§ **What to produce**: Without any pictures, print exactly the lines that run from the start of the data through the line containing "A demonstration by".
### Supplied material
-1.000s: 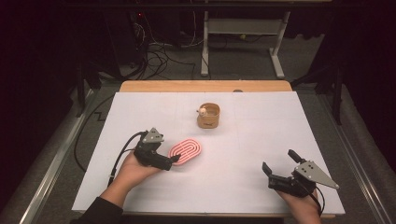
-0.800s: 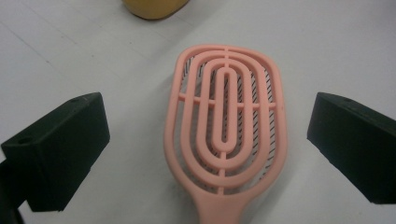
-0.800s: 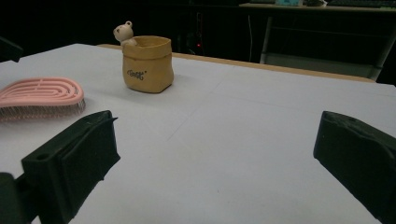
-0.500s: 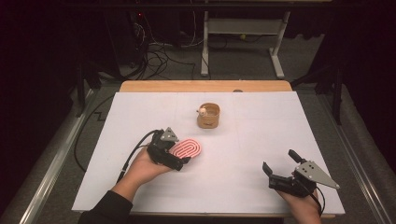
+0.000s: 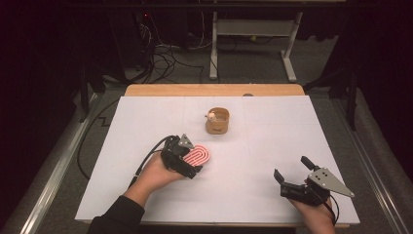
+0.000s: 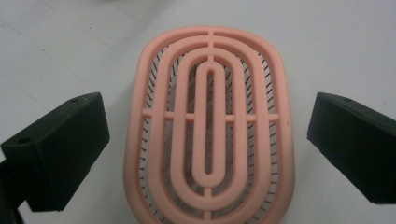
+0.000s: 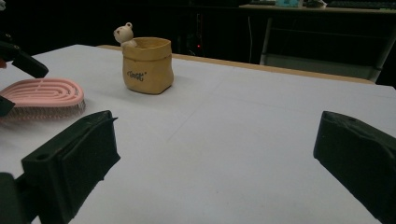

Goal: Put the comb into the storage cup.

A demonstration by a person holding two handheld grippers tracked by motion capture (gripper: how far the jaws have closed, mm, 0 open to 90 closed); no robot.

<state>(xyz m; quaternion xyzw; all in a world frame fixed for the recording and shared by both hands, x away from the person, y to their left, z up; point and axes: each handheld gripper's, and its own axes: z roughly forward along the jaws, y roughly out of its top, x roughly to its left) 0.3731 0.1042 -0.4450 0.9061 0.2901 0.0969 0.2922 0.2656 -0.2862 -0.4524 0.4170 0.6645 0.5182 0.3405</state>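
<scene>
Starting nearest me, I see the right gripper [image 5: 293, 181] resting wide open and empty at the bench's [image 5: 272, 141] front right, where it was a second ago. My left gripper [image 6: 205, 140] has come forward and now straddles the pink brush [image 6: 210, 135], which lies flat on the bench left of centre; its jaws are spread either side without touching, so closing and lifting are still to do. Farther back stands the tan pouch [image 5: 217, 121], untouched.

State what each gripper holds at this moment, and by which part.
Nothing is held. The left gripper stands open, its jaws either side of the pink brush with gaps showing. The right gripper is open over bare table.
</scene>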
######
§ **Solution for this exercise**:
-1.000s: 
-0.800s: 
-0.800s: 
-0.500s: 
+0.000s: 
+0.000s: 
+0.000s: 

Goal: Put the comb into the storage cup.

A demonstration by a person holding two handheld grippers tracked by motion capture (gripper: how far the jaws have closed, mm, 0 open to 90 closed); no robot.

The work is done, and the output is complete.